• [What you should do]
The reply is a verbatim copy of the listing below with its images dropped.

• [Data provided]

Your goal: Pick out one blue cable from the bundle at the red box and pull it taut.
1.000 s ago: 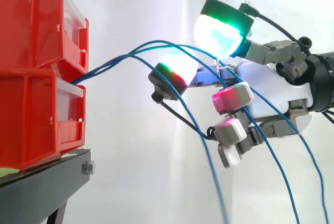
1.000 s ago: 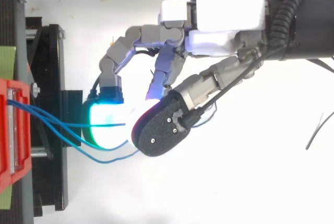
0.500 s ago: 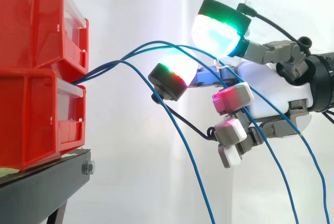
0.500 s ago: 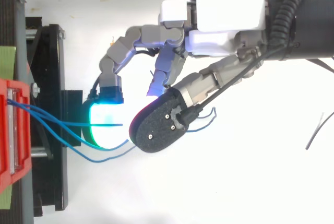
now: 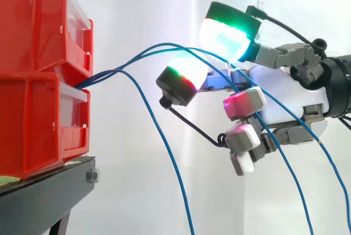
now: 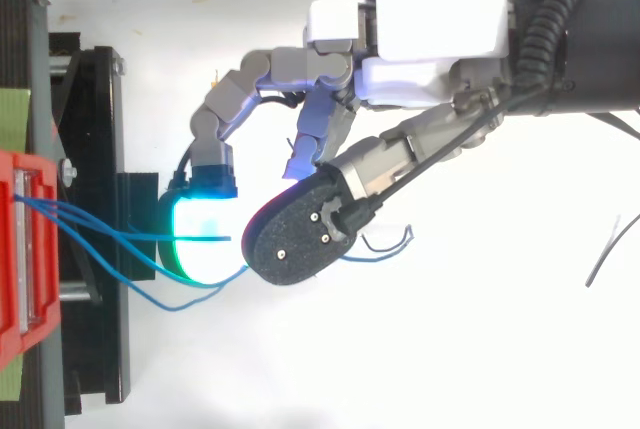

• [Solution]
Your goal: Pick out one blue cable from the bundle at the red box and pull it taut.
1.000 s ago: 
1.000 s ago: 
0.500 s ago: 
0.500 s ago: 
now: 
now: 

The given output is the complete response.